SAN DIEGO — As millions of Ukrainians flee their country, many are trying to enter the United States via Mexico.
Blaine Bookey just returned from Tijuana, where she helped a Ukrainian mother and child cross the United States-Mexico border after she was turned away twice due to a Trump presidency-era policy known as Title 42.
“Our client did try to enter in a car first,” Bookey told FOX 5 Tuesday. “They attempted to drive and were turned away under Title 42, so she tried the following day on foot to try to gain entry and was turned away again and that’s when I found her.”
She found her crying near the border. Bookey was there to help another asylum seeker from Haiti who was also turned away due to Title 42 restrictions, which were put into place with no exceptions during the early days of the pandemic as a public health response to COVID-19.
“They didn’t have time to obtain a visa given the necessary circumstances, the urgent circumstances of their flight,” Bookey said. “So they show up at the border with no documents and under Title 42, everyone is being kept out unless they meet these exceptions.”
The humanitarian exceptions include having young children.

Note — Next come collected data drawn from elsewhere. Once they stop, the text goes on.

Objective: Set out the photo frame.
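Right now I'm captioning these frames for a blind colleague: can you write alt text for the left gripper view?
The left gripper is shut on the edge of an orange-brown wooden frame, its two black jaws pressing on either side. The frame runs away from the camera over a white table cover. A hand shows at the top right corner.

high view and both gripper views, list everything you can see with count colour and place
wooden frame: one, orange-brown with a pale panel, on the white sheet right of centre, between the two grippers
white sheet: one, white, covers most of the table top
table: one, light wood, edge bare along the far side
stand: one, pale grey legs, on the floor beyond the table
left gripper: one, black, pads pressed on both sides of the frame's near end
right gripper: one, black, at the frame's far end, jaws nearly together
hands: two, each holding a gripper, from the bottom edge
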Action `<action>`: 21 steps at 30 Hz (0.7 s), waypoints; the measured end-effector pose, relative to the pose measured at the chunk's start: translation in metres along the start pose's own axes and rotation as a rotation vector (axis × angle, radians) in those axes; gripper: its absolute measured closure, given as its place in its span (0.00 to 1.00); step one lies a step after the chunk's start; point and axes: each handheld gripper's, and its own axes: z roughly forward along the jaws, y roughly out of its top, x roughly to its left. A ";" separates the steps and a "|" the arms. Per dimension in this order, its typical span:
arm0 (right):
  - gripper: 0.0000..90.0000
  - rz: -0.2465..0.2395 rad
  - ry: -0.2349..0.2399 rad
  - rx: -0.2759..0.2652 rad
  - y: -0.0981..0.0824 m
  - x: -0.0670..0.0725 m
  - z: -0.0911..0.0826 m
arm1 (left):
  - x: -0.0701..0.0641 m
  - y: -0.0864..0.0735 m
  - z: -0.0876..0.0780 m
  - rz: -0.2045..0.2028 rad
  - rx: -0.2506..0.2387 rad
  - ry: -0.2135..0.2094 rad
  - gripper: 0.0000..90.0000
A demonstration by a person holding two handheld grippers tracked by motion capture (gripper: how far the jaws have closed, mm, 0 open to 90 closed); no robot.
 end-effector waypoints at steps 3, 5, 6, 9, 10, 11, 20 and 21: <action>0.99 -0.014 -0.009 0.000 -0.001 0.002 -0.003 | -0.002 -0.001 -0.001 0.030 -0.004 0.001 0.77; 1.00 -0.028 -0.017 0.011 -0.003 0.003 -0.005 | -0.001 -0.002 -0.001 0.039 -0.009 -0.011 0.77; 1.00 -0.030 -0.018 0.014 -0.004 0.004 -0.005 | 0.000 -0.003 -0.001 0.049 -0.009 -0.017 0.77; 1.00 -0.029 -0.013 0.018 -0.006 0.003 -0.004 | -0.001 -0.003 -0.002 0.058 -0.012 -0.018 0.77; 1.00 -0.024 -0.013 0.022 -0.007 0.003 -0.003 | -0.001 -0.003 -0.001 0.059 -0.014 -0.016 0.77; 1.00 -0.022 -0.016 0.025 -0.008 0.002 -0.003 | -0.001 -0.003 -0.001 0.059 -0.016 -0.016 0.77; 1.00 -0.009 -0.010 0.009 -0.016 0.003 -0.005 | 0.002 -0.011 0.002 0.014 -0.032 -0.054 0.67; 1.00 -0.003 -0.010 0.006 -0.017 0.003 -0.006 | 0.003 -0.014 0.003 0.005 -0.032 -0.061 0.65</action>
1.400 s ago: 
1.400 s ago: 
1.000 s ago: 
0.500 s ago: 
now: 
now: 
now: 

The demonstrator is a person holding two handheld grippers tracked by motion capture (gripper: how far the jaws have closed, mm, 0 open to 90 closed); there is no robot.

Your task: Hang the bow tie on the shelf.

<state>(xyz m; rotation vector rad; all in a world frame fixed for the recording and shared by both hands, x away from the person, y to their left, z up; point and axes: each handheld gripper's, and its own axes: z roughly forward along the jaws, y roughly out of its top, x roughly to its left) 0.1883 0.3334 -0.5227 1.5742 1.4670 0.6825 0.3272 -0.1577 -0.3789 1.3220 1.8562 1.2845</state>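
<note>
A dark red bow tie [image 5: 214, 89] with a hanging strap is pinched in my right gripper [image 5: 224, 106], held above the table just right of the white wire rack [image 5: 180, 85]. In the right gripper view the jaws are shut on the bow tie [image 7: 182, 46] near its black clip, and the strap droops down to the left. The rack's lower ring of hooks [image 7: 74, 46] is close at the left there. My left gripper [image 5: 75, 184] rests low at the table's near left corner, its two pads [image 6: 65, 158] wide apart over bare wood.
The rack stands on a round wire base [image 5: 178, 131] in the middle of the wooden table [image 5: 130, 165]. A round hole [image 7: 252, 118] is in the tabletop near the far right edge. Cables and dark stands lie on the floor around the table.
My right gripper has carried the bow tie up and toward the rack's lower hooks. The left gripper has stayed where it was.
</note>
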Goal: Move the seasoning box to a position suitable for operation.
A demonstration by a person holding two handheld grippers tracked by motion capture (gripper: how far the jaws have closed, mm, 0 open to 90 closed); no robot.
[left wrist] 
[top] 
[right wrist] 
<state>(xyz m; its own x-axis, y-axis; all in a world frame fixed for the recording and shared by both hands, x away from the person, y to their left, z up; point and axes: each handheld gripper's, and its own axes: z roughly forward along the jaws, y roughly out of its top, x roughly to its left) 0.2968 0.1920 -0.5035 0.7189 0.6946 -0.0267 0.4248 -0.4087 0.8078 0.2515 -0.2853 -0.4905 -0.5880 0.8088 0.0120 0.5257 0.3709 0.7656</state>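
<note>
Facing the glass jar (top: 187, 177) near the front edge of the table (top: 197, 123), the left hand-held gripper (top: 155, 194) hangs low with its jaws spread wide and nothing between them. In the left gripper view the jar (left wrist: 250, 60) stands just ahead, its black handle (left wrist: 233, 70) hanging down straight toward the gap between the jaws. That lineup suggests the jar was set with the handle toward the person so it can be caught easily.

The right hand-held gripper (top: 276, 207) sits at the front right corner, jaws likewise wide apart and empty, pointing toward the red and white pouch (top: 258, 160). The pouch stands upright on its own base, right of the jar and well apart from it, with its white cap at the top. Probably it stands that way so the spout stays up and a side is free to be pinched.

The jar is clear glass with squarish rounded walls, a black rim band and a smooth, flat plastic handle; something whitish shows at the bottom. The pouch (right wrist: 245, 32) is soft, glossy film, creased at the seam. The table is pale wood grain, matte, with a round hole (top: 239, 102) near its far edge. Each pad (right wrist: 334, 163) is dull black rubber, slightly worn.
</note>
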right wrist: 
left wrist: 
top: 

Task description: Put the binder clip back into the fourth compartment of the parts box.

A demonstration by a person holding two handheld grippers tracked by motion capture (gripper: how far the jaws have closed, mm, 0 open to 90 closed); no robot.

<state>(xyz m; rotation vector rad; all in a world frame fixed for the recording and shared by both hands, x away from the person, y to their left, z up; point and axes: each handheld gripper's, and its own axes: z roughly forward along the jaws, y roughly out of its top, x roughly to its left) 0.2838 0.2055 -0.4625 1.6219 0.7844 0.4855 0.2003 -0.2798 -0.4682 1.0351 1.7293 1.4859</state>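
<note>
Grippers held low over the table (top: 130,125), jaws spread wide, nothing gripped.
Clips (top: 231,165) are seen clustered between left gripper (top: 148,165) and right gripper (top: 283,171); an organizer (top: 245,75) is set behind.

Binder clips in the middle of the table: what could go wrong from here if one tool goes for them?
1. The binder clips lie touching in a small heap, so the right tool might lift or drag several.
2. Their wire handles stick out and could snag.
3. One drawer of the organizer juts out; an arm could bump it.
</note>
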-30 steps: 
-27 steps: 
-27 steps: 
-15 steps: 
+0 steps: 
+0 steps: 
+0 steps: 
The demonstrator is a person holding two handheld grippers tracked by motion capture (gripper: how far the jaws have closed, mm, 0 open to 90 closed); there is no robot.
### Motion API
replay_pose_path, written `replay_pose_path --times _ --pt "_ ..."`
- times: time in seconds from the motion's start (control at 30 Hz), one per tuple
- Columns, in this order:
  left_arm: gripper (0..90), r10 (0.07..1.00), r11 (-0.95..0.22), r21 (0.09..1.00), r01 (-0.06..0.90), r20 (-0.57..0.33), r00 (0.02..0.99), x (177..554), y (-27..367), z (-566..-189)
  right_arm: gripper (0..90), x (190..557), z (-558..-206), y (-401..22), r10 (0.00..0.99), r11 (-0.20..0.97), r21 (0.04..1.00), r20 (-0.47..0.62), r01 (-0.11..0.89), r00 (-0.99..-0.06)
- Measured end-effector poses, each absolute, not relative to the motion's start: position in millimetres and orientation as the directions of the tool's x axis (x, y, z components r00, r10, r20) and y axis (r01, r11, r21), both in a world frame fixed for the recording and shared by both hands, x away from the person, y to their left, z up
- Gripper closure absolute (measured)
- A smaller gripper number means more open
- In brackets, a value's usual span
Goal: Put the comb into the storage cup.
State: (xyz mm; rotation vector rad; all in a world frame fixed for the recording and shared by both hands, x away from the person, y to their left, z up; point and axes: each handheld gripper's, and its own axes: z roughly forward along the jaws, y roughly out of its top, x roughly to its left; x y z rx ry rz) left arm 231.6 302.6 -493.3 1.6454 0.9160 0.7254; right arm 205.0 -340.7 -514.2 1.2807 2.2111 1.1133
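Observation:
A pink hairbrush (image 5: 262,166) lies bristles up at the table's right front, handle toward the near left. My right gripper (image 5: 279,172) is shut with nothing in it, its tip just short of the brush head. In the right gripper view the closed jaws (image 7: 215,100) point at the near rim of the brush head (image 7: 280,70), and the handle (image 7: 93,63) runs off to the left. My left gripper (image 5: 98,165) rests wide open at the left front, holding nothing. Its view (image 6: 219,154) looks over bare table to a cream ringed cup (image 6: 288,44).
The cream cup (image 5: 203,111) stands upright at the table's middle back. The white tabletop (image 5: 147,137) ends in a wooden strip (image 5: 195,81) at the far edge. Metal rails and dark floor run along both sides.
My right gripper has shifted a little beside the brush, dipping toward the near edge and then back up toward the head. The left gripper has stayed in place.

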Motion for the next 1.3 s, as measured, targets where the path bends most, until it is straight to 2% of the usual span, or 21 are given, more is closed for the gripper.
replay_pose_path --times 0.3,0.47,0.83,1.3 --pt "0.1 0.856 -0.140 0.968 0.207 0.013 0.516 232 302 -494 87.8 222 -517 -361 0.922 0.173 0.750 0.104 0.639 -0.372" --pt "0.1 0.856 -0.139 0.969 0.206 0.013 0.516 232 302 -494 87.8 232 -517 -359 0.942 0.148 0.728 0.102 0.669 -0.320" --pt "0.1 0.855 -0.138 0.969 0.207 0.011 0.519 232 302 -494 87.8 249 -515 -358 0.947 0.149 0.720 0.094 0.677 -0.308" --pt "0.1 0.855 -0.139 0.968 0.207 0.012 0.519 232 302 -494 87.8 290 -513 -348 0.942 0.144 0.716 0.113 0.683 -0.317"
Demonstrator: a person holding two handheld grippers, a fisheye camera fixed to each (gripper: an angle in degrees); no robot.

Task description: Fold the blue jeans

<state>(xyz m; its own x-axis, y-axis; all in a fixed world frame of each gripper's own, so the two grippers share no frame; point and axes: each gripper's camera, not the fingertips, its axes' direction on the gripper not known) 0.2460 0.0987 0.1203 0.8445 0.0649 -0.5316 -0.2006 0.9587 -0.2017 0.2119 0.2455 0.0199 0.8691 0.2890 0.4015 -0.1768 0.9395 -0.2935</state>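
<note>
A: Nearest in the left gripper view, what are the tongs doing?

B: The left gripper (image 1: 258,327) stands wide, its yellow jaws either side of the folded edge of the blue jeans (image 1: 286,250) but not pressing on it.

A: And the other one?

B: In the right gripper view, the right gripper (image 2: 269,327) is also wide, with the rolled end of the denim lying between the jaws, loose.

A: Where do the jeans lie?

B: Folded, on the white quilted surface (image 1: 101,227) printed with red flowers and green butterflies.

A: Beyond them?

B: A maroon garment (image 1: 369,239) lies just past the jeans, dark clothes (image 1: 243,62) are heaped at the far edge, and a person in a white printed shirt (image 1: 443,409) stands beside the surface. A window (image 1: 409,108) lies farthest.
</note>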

This family arrived from Ukraine via Tijuana on Monday and say they encountered many single adult Ukrainians stuck in Mexico as well as those from other countries.
“There are many other asylum seekers from Haiti, Cameroon, Honduras, El Salvador fleeing very similar violence,” Bookey said.
For many, they are stuck there for the foreseeable future, living in shelters or, for those for without any means, on the streets, and that can be very dangerous.
“There have been thousands of documented cases of migrants being subjected to horrific crimes — rape, murder, extortion all along the border there,” Bookey said.